* Your assignment: The full listing should be transcribed verbatim.
———
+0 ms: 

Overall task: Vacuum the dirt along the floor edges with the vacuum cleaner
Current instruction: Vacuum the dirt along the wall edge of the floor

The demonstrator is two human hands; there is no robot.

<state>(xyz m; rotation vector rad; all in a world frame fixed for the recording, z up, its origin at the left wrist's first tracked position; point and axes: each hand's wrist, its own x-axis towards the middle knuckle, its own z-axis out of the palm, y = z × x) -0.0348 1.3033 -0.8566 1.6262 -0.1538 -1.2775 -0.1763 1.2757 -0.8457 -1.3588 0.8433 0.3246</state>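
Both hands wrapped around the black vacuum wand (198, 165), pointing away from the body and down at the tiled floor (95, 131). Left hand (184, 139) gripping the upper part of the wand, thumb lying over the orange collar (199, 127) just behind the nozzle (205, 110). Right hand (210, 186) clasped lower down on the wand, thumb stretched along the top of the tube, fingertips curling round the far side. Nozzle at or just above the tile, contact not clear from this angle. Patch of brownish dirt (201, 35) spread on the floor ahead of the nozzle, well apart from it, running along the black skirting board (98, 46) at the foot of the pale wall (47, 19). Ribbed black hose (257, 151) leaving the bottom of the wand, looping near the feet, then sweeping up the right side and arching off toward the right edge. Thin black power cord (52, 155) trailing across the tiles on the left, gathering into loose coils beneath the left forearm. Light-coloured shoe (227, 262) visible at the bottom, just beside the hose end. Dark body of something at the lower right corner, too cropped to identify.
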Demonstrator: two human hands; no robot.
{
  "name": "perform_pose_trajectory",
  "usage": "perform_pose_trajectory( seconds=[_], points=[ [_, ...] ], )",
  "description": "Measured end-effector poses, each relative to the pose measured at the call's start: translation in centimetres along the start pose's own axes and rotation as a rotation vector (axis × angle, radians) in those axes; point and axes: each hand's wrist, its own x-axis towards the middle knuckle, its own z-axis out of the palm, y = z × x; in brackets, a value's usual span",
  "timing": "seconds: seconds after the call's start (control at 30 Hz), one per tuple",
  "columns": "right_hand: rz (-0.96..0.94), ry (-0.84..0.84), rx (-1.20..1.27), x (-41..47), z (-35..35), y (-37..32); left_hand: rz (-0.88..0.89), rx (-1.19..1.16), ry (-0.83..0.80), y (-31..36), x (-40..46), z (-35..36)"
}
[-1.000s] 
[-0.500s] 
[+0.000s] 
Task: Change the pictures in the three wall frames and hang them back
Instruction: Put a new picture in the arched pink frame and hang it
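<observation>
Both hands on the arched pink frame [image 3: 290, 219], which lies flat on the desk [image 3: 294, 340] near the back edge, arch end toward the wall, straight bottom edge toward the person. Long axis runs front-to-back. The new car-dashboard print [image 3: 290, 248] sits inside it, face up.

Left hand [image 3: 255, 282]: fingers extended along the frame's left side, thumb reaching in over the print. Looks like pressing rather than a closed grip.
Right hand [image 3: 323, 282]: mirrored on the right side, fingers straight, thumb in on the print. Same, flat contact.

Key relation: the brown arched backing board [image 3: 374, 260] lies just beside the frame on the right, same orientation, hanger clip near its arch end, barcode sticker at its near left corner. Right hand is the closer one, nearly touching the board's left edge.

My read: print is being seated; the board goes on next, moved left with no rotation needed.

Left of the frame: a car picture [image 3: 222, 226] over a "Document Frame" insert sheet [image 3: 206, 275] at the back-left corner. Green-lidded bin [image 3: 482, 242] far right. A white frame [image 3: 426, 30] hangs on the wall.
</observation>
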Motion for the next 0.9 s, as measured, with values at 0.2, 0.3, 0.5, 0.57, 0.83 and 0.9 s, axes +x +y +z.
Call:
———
* Written reply:
+0 ms: 

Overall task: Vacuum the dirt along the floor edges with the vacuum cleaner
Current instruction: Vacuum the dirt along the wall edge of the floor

The demonstrator is two human hands; there is no robot.

<state>(xyz m; rotation vector rad; all in a world frame fixed for the recording, z up, its origin at the left wrist's first tracked position; point and axes: each hand's wrist, its own x-axis towards the middle knuckle, its own z-axis out of the palm, y = z × x) -0.0348 1.3033 -0.8566 1.6262 -0.1538 -1.2775 -0.1763 1.2757 -0.8457 -1.3588 0.8433 0.3246</state>
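Both hands wrapped around the black vacuum wand (198, 165), pointing away from the body and down at the tiled floor (95, 131). Left hand (184, 139) gripping the upper part of the wand, thumb lying over the orange collar (199, 127) just behind the nozzle (205, 110). Right hand (210, 186) clasped lower down on the wand, thumb stretched along the top of the tube, fingertips curling round the far side. Nozzle at or just above the tile, contact not clear from this angle. Patch of brownish dirt (201, 35) spread on the floor ahead of the nozzle, well apart from it, running along the black skirting board (98, 46) at the foot of the pale wall (47, 19). Ribbed black hose (257, 151) leaving the bottom of the wand, looping near the feet, then sweeping up the right side and arching off toward the right edge. Thin black power cord (52, 155) trailing across the tiles on the left, gathering into loose coils beneath the left forearm. Light-coloured shoe (227, 262) visible at the bottom, just beside the hose end. Dark body of something at the lower right corner, too cropped to identify.
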Demonstrator: two human hands; no robot.
{
  "name": "perform_pose_trajectory",
  "usage": "perform_pose_trajectory( seconds=[_], points=[ [_, ...] ], )",
  "description": "Measured end-effector poses, each relative to the pose measured at the call's start: translation in centimetres along the start pose's own axes and rotation as a rotation vector (axis × angle, radians) in those axes; point and axes: each hand's wrist, its own x-axis towards the middle knuckle, its own z-axis out of the palm, y = z × x; in brackets, a value's usual span",
  "timing": "seconds: seconds after the call's start (control at 30 Hz), one per tuple",
  "columns": "right_hand: rz (-0.96..0.94), ry (-0.84..0.84), rx (-1.20..1.27), x (-41..47), z (-35..35), y (-37..32); left_hand: rz (-0.88..0.89), rx (-1.19..1.16), ry (-0.83..0.80), y (-31..36), x (-40..46), z (-35..36)"
}
[-1.000s] 
[-0.500s] 
[+0.000s] 
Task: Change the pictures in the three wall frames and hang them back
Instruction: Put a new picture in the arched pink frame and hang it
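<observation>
Both hands on the arched pink frame [image 3: 290, 219], which lies flat on the desk [image 3: 294, 340] near the back edge, arch end toward the wall, straight bottom edge toward the person. Long axis runs front-to-back. The new car-dashboard print [image 3: 290, 248] sits inside it, face up.

Left hand [image 3: 255, 282]: fingers extended along the frame's left side, thumb reaching in over the print. Looks like pressing rather than a closed grip.
Right hand [image 3: 323, 282]: mirrored on the right side, fingers straight, thumb in on the print. Same, flat contact.

Key relation: the brown arched backing board [image 3: 374, 260] lies just beside the frame on the right, same orientation, hanger clip near its arch end, barcode sticker at its near left corner. Right hand is the closer one, nearly touching the board's left edge.

My read: print is being seated; the board goes on next, moved left with no rotation needed.

Left of the frame: a car picture [image 3: 222, 226] over a "Document Frame" insert sheet [image 3: 206, 275] at the back-left corner. Green-lidded bin [image 3: 482, 242] far right. A white frame [image 3: 426, 30] hangs on the wall.
</observation>
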Motion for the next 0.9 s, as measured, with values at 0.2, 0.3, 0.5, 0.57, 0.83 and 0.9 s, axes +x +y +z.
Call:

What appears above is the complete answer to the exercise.